Aon and Willis Towers Watson expect the deal to return $800m in cost savings, with both emphasising the chance to address unmet client needs
Aon has announced it will buy rival insurance broker Willis Towers Watson (WTW) for $30bn in an all-stock M&A deal that will make it the world’s largest insurance broker.
According to a ranking by industry news organisation Business Insurance, Marsh & McLennan Companies (MMC) — a rival of both Aon and ETW — is currently the biggest, with brokerage revenue of $16.84bn in 2018.
In the same year, the figure was $10.72bn for Aon and $8.41bn for WTW — meaning the deal will allow it to overtake MMC unless revenue changes dramatically between the two.
Both Aon and WTW believe the combination of their businesses will result in cost savings of $800m pre-tax in the three years following the acquisition, which they expect will resolve in the first half of 2021.
Aon CEO Greg Case said combining the companies will “broaden our reach, grow the overall pie and create new opportunities to meet growing demand.
WTW CEO John Haley added: “The combination of Willis Towers Watson and Aon is a natural next step in our journey to better serve our clients in the areas of people, risk and capital.
“This transaction accelerates that journey by providing our combined teams the opportunity to drive innovation more quickly and deliver more value.”
Addressing ‘unmet client need’
Both CEOs addressed media personnel and analysts on a conference call this morning, where their focus remained fixed on the value the M&A deal would bring to customers.
“This is about how we address unmet client need across the board,” said Case.
“From day one we’re going to be stronger and more capable to address areas like climate change, based on the capabilities and expertise within WTW.”
He expects the combined efforts of both companies to yield benefits “across the board”, but highlighted healthcare and retirement as two areas the duo’s “complementary capabilities” could apply.
What does the acquisition mean for Aon and Willis Towers Watson?
A key statistic highlighted by both parties in the deal was the cost saving — referred to as a “cost synergy” — of $800m.
The deal — which will take place under the regulatory rules of the Irish Takeover Panel — is expected to return this figure in increments, with $267m delivered in the first year, $333m in the second and $200m in the third.

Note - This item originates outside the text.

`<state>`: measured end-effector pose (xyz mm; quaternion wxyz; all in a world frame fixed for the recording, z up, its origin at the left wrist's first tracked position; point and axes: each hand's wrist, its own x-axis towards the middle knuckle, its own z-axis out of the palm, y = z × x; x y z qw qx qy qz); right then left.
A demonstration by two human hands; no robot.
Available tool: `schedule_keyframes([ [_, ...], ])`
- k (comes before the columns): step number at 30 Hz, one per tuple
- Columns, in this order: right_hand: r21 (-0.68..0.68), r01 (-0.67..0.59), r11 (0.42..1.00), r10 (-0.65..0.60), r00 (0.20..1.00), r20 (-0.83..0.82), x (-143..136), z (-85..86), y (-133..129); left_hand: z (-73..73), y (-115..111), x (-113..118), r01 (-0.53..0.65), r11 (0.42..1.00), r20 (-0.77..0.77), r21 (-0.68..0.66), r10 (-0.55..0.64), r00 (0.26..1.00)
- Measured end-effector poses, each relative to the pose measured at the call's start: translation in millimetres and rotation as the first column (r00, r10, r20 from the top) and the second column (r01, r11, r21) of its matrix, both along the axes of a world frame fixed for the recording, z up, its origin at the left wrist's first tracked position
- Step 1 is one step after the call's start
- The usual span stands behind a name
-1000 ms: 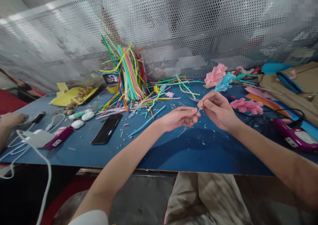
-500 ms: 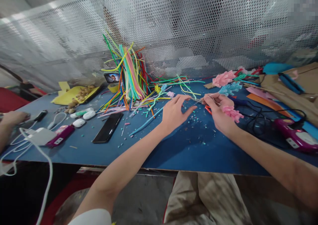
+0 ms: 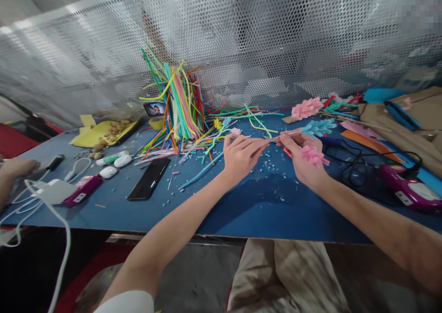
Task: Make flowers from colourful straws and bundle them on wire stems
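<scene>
My right hand (image 3: 304, 161) is closed on thin wire stems. A blue fluffy piece (image 3: 318, 127) and a pink one (image 3: 314, 156) stick out beside its fingers. My left hand (image 3: 243, 156) has thumb and fingers pinched together at the stems' tips, just left of the right fingertips. A larger pink fluffy piece (image 3: 306, 108) lies behind the right hand. Red handles (image 3: 287, 152) show under the right fingers. Small cut bits are scattered below both hands on the blue table (image 3: 255, 216).
Upright colourful pipe cleaners (image 3: 181, 103) stand behind, with loose ones around. A black phone (image 3: 149, 178), power strips, cables and a yellow sheet (image 3: 86, 138) lie left. Another person's hand (image 3: 20, 166) is at far left. Cables and a purple power strip (image 3: 410, 188) lie right.
My left thumb and fingers have closed together at the stems. The pink piece at my right hand has shifted slightly left and up.
</scene>
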<state>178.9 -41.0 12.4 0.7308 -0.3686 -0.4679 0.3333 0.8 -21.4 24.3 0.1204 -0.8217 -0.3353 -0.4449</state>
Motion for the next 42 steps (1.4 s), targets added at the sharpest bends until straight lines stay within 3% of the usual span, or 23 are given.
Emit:
schedule_keyframes([
  [3,0.040,-0.029,0.999,0.028,1.000,0.011,2,1.9,1,3.9,-4,4,0.027,0.991,0.077,-0.131,-0.017,0.997],
  [6,0.058,-0.063,0.996,0.061,0.997,0.042,7,5.3,2,9.4,-8,8,0.205,0.913,0.213,-0.353,-0.135,0.968],
  [8,0.064,-0.096,0.993,0.092,0.993,0.070,12,8.5,2,12.1,-9,8,0.415,0.767,0.368,-0.489,-0.249,0.896],
  [10,0.087,-0.173,0.981,0.164,0.982,0.098,18,12.0,2,13.2,-10,8,0.603,0.552,0.525,-0.576,-0.316,0.790],
  [13,0.122,-0.311,0.943,0.298,0.948,0.115,24,16.7,0,12.5,-9,6,0.735,0.259,0.658,-0.627,-0.329,0.677],
  [14,0.124,-0.333,0.935,0.320,0.941,0.112,24,17.6,0,12.0,-8,6,0.747,0.203,0.675,-0.632,-0.329,0.661],
  [16,0.119,-0.329,0.937,0.318,0.943,0.099,24,17.9,0,11.1,-7,6,0.753,0.174,0.679,-0.635,-0.338,0.651],
  [17,0.113,-0.306,0.945,0.296,0.950,0.095,23,17.0,0,10.7,-6,6,0.743,0.201,0.662,-0.638,-0.349,0.663],
  [18,0.103,-0.269,0.957,0.260,0.961,0.093,23,15.7,1,10.4,-6,6,0.721,0.264,0.628,-0.641,-0.360,0.690],
  [19,0.088,-0.226,0.970,0.219,0.971,0.092,22,13.9,3,10.0,-5,6,0.678,0.367,0.574,-0.637,-0.362,0.735],
  [22,0.032,-0.069,0.997,0.066,0.994,0.092,18,8.5,6,8.3,-6,7,0.391,0.789,0.298,-0.475,-0.273,0.914],
  [23,0.026,-0.019,0.999,0.016,0.995,0.099,17,7.3,6,7.6,-7,7,0.278,0.888,0.197,-0.366,-0.218,0.956],
  [24,0.031,0.028,0.999,-0.032,0.992,0.119,15,6.7,5,6.7,-7,7,0.186,0.949,0.111,-0.254,-0.163,0.980],
  [26,0.056,0.117,0.992,-0.126,0.975,0.182,11,6.7,2,5.0,-7,7,0.081,0.993,-0.001,-0.091,-0.081,0.997],
  [29,0.064,0.197,0.978,-0.208,0.933,0.293,6,8.4,-6,3.9,-7,7,-0.003,1.000,-0.064,0.015,0.004,0.998],
  [34,-0.032,0.211,0.977,-0.185,0.912,0.367,7,10.6,-14,6.6,-7,6,-0.065,0.986,-0.161,0.154,0.090,0.983],
  [37,0.016,0.206,0.978,-0.196,0.904,0.380,8,11.9,-16,7.4,-10,6,-0.042,0.989,-0.202,0.140,0.070,0.977],
  [42,0.050,0.104,0.993,-0.114,0.945,0.306,12,13.1,-8,7.0,-10,7,0.011,0.997,-0.152,-0.074,-0.022,0.988],
])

At the same time, Christa Davies, CFO and executive vice president of global finance at Aon doesn’t believe there’s an issue of client overlap between the two companies, explaining instead that the complementary nature of both businesses presents an “upside”.
“We do not expect, based on the complementary nature of our client base, to experience revenue de-synergies,” she said.
“What we have disclosed, under Irish takeover rules, are cost synergies — we believe the deal is very financially attractive based on that alone.”
As well as the Irish Takeover Panel — which governs M&A activity in the Republic of Ireland — the two firms will have to gain regulatory approval in the 100 countries in which they operate.
Case and Davies will lead the combined firm once the deal goes through, with Haley becoming executive chairman.
The board of executives will be assigned from the current boards of both firms, split based on the share each company has in the combined company.
As the deal stands, Aon will own 63% of its shares, with WTW holding the remaining 37%.